The Standard Model is apparently self-consistent, but it doesn't explain a number of particle observations and various other phenomena. As such it is an incomplete model and a number of extensions and enhancements have been suggested (including one of the drivers for the LHC, supersymmetric partner particles). It has already been modified to allow for neutrino mass. So it should be no surprise that observations potentially consistent with a new particle are not dismissed simply because they don't appear in the Standard Model as it stands.
And yet the standard model has been tested to incredible orders of precision and has passed all such tests with flying colors. Meanwhile SUSY sparticles haven't been observed and the mathematical models have been completely useless in terms of making accurate predictions in the lab.
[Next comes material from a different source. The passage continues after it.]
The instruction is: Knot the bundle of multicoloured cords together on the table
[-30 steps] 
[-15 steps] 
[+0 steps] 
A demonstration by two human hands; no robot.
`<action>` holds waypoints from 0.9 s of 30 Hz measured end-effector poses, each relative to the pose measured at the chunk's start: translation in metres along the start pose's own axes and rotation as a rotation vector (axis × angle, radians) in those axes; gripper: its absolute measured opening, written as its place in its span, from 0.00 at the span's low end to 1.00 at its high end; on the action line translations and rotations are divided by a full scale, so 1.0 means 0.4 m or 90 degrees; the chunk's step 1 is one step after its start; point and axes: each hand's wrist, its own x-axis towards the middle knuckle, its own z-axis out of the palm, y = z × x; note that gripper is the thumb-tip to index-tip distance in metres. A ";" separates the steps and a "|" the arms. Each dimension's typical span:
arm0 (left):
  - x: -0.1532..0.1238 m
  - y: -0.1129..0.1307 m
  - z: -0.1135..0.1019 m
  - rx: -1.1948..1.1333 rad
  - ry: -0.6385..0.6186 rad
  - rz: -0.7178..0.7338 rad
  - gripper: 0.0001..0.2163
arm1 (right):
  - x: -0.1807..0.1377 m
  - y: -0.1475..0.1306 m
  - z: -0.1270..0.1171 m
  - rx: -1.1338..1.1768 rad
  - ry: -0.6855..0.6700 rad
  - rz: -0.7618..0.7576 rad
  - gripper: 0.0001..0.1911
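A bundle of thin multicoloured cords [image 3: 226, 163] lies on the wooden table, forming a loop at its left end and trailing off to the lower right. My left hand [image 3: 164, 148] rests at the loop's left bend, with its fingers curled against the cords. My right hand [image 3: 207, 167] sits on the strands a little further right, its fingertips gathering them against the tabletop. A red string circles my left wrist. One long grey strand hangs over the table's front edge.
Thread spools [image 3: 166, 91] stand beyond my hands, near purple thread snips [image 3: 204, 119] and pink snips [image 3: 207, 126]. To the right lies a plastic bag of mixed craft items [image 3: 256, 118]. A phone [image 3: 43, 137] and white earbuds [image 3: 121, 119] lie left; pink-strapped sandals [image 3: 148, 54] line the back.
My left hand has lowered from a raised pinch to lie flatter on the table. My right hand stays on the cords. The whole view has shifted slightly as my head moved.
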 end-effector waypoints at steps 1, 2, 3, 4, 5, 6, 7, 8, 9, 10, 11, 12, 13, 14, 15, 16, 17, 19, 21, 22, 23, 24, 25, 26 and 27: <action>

Lol! if you throw out any cosmology that can't be done 'in the lab' (how is that defined?), you'll lose a lot more than dark matter.
Except for issues related to scaling, there's really no need to abandon what can and has been learned in the lab to date.
The issue is that baryonic matter has, in general, been ruled out as an explanation. It doesn't fit the data.
With the exception of CMB power spectrum claims, and nucleosynthesis claims, ordinary matter cannot and has not been ruled out in any cosmological setting. In fact more ordinary matter in space is being found and identified all of the time. Those two specific exceptions however require the introduction of yet *more* ad hoc assumptions about the causes of redshift, and additional forms of "dark energy" to make them work properly, so they are not even 'stand alone' predictions of exotic matter models in and of themselves.
It's a bit like making additional "predictions" about Zeus by introducing Athena, Aries and Apollo into the mix. They're hardly a stand alone predictions of the basic DM concept.
In terms of "statements of faith", I really don't see how 'holding faith'/'holding belief' in the existence of God is any empirically (in the lab) different from holding belief in exotic forms of matter and/or energy. It's evidently just more "palatable" to atheists to hold faith in exotic forms of matter and energy, even if that means accepting the fact that we can't identify 95 percent of our physical surroundings. From my perspective, it seems rather irrational to hold the belief that we only understand 5 percent of our physical universe but we can safely rule out the possibility of an intelligent creator. That doesn't even make any sense IMO.